Terör örgütlerinin etkisinin kısmen azalması, dünyayı daha yaşanır bir yer haline getirmedi. Aksine durum daha da kötüleşti; uluslararası ilişkilerde gerçek birer özne haline gelemeyen küçük devletler, daha büyük devletlerin kullanıp harcadığı birer koz haline geldi. Uluslararası Siyasetin Özneleri ve Nesneleri başlıklı yazımda bundan bahsetmiştim. Rusya’nın Ukrayna’yı işgal etmesinden aylar öncesinde Ukrayna gibi kendi milli çıkarlarını savunamayan, özne olamayan ülkelerin, bu süreçte daha fazla zarar göreceğini söylemiştim. Biden’ın, Ukrayna’yı Rusya’yı yormak için kullandığını belirtmiştim. Bunun böyle olduğu savaştan bir ay kadar sonra bariz biçimde ortaya çıktı. Rusya Ukrayna’ya girene kadar ciddi oranda destek vermeyen ABD şimdi kırk milyar dolar yardım yapacak. Tam kırk milyar dolar… Neden daha önce değil? Ukrayna mahfedilmeden önce…
Trump yönetimindeki ABD’de, ulus devlet bilinci ve milliyetçilik ön plandaydı. Küreselcilerin desteklediği Biden yönetimi ise “Yeni Dünya Düzeni” ve “Tek Dünya Devleti” amacını gerçekleştirmek için çalışıyor. Uluslararası düzenin öznesi olmaya çalışan ülkeler içeriden karıştırılarak, bağımlı yönetimlerin başa geçirilmesine çalışılıyor. Pakistan’da bu plan şimdilik tutmuşa benziyor. Ülkemizde de Gezi olaylarının ardında kimlerin olduğunu biliyoruz.

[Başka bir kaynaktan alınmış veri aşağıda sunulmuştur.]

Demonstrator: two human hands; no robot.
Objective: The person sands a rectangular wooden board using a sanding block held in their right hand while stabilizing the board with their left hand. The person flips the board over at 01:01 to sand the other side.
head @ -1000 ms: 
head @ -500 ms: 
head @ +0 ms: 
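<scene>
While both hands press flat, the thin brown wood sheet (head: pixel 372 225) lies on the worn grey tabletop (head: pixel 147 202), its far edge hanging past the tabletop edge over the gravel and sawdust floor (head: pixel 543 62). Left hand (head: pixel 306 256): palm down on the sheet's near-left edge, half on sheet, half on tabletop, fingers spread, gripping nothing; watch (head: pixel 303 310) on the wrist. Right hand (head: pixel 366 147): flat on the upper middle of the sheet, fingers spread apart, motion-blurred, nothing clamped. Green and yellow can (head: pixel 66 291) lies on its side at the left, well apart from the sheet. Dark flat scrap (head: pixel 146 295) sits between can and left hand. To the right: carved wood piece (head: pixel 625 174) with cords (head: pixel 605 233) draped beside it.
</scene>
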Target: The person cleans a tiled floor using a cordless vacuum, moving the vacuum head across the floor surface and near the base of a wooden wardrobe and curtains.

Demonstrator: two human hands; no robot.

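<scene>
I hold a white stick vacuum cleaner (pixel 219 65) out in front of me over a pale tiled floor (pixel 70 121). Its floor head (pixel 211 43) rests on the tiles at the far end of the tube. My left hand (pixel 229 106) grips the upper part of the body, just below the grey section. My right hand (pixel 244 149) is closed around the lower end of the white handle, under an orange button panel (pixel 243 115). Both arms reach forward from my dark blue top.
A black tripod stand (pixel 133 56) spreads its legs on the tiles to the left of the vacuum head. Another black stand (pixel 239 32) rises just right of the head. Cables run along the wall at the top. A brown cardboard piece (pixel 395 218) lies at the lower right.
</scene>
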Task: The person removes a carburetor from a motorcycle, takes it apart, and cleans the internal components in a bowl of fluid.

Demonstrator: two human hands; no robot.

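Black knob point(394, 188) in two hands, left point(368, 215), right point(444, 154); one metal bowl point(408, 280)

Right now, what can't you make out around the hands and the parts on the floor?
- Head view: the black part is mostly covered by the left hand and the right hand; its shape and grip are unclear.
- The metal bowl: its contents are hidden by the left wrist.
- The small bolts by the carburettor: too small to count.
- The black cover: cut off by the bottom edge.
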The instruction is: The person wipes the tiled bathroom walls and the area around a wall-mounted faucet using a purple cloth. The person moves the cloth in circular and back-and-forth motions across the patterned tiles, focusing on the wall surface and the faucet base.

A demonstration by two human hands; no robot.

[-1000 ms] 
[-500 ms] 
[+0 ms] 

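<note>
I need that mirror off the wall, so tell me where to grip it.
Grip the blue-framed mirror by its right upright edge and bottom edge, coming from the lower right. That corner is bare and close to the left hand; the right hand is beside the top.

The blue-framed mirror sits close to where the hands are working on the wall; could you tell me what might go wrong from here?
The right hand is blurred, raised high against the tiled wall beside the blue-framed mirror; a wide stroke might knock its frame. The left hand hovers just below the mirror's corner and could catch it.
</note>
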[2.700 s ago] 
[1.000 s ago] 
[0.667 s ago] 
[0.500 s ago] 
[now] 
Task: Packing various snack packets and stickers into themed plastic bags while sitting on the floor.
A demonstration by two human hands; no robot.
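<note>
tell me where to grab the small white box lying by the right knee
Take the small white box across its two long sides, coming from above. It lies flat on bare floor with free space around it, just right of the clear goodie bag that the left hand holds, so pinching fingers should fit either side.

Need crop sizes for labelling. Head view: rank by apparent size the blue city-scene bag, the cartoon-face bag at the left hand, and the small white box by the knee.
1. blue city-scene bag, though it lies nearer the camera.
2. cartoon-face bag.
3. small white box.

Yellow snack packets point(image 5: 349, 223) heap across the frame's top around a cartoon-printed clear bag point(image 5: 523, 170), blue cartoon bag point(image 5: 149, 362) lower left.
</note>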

İç karışıklığın sonuç vermediği durumlarda Türkiye ya da Rusya gibi ülkelerde ekonomik saldırılar, kur ataklarıyla hükümetlerin desteklerinin zayıflatılmasına çalışıldı/çalışılıyor. Bu tür saldırılar Brezilya’da başarıya ulaştı: Lula gitti, Bolsonaro geldi. Ekonomik saldırılar da işe yaramazsa bağımsız davranan ülkelerin başına, Ukrayna gibi uluslarasın siyasetin öznesi olamayan, ABD’nin (Küreselcilerin) nesnesi olan ülkeler bela ediliyor. Bunu söylerken Rusya’nın haklı, mazlum Ukrayna halkının ise haksız olduğunu anlatmaya çalışmıyorum elbette, yanlış anlaşılmasın. Fakat yıllarca Rusya’nın art bölgesindeki ülkelerde renkli devrimler yapıldı ve ülke Batı tarafından çevrelendi.
Benzer bir durum Pasifik’te Çin için geçerli. Sıra Çin’de başlıklı yazımda, bir sonraki savaşın Çin ile Tayvan arasında olma ihtimalinden bahsetmiştim. Rusya ve Çin kadar büyük bir ülke olmasa da onlar gibi ABD’den bağımsız hareket etmeye çalışan Türkiye’nin karşı karşıya olduğu benzer bir risk var, Yunanistan riski…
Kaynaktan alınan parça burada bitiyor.